This will only be one of a few yml scan files we will create, therefore it’s to our benefit to create an external function and a virtual environment for Soda to run the scan files when needed throughout the pipeline.

Below is the function that will run the scan files, all we have to do is replace the checks_subpath parameter with the folder path where the scan yml file is located and give it a custom name under the parameter scan_name.

# include/soda/check_function.py
def check(scan_name, checks_subpath=None, data_source='retail', project_root='include'):
    from soda.scan import Scan

    print('Running Soda Scan ...')
    config_file = f'{project_root}/soda/configuration.yml'
    checks_path = f'{project_root}/soda/checks'

    if checks_subpath:
        checks_path += f'/{checks_subpath}'

    scan = Scan()
    scan.set_verbose()
    scan.add_configuration_yaml_file(config_file)
    scan.set_data_source_name(data_source)
    scan.add_sodacl_yaml_files(checks_path)
    scan.set_scan_definition_name(scan_name)

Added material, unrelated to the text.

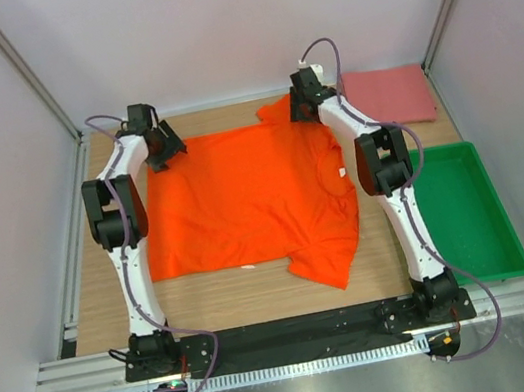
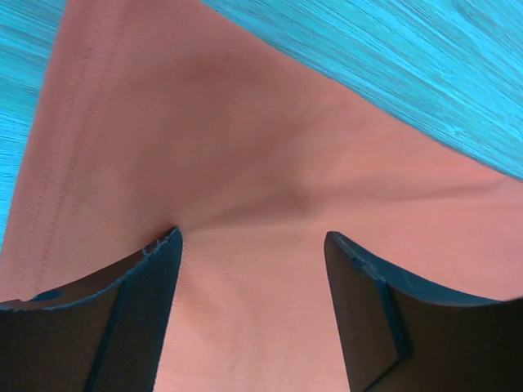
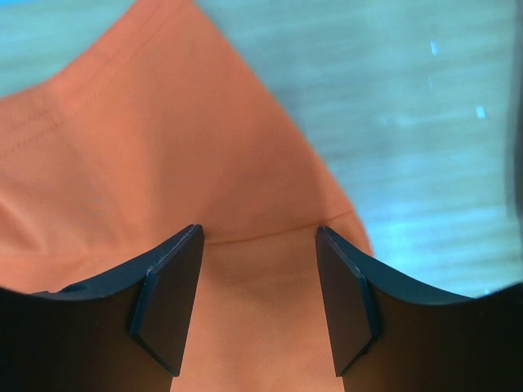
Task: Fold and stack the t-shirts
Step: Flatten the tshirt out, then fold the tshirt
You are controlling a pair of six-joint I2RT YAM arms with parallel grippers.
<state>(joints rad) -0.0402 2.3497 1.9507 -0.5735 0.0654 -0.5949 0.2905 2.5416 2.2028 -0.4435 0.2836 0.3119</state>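
Currently your left gripper [image 1: 164, 144] stands with jaws apart, gripping nothing, over the far left corner of the orange t-shirt [image 1: 242, 199] spread on the table [image 1: 229, 298]. Your right gripper [image 1: 302, 106] is likewise parted over the far right sleeve, though I cannot tell whether its tips touch the cloth. The pink-red t-shirt [image 1: 389, 95] lies flat at the far right, behind the green tray [image 1: 442, 150].

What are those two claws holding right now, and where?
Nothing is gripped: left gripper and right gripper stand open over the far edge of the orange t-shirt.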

    result = scan.execute()
    print(scan.get_logs_text())

    if result != 0:
        raise ValueError('Soda Scan failed')

    return result

After creating a virtual environment for Soda, we can officially add a new task to our DAG using ExternalPython which will use the virtual environment with all the Soda dependencies pre-installed. This makes the script run much faster, rather than using VirtualPython where dependencies have to be installed during each run.

We call this task check_load all it does is run the raw_invoices scan which is stored under a sub folder called sources. In order to run this scan, we simply have to call the check_load() function as declared below.

@task.external_python(python='/usr/local/airflow/soda_venv/bin/python')
    def check_load(scan_name='check_load', checks_subpath='sources'):
        # Recall this is the function check_function we created above!
        from include.soda.checks.sources.check_function import check

        return check(scan_name, checks_subpath)

The first data quality check is in place, and we can finally move to our first transformation of our raw data!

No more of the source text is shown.